## HOW TO COMPLETE THIS TASK
Look through the entries below and show every line containing the word "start".

## DATASET ENTRIES
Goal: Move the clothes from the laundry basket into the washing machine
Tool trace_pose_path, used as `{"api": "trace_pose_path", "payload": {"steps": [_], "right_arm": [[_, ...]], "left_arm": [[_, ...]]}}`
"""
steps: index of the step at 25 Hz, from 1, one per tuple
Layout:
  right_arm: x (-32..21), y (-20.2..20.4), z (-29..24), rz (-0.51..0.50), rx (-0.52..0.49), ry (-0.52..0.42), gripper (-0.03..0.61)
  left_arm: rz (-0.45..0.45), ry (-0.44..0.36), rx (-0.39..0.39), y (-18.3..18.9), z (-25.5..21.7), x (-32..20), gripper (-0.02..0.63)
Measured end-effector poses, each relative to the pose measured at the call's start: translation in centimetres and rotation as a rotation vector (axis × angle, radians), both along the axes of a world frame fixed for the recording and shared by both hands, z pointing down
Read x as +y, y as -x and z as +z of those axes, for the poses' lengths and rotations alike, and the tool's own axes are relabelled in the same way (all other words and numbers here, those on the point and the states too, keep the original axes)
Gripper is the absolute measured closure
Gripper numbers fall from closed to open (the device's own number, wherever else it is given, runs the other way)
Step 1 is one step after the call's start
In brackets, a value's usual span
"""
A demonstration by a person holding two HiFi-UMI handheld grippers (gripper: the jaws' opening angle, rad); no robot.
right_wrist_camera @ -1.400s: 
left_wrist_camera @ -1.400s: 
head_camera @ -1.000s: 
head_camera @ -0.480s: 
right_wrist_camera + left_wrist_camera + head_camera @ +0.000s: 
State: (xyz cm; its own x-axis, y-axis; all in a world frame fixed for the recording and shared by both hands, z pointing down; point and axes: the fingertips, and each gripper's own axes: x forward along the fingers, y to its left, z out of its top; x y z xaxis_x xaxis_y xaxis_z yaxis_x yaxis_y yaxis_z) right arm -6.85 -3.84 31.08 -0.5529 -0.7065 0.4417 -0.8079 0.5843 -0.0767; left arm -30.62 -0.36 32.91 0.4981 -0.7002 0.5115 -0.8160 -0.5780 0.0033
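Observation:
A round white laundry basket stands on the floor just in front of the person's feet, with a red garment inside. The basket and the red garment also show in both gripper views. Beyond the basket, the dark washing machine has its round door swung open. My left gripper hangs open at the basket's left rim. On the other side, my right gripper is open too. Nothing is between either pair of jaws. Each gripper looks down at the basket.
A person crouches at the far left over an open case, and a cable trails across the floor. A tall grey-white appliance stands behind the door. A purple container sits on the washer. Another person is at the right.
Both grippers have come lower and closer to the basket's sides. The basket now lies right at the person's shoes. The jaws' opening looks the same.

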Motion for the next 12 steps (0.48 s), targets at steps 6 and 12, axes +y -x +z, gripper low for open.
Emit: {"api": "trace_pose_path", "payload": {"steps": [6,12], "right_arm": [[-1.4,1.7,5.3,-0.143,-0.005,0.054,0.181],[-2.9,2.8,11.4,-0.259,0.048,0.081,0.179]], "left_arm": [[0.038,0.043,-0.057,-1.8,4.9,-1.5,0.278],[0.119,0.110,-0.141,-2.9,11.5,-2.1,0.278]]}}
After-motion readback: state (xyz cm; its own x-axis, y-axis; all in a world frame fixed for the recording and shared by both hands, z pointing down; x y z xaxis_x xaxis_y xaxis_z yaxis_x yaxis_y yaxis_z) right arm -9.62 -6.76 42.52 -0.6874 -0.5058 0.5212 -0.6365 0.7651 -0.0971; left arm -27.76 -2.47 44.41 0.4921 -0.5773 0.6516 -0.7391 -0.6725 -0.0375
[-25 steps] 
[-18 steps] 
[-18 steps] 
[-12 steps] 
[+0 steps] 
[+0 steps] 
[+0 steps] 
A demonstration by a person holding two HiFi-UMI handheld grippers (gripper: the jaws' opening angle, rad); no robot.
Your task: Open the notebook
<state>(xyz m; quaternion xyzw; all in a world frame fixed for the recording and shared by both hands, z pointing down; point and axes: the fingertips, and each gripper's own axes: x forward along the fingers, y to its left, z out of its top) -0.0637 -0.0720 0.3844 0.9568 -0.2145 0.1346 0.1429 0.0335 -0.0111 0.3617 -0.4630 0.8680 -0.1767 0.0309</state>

## EXPECTED ANSWER
Measured end-effector poses, each relative to the pose measured at the call's start: translation in centimetres and rotation as a rotation vector (axis × angle, radians), both along the axes of a world frame fixed for the recording and shared by both hands, z pointing down
Step 1 is one step after the call's start

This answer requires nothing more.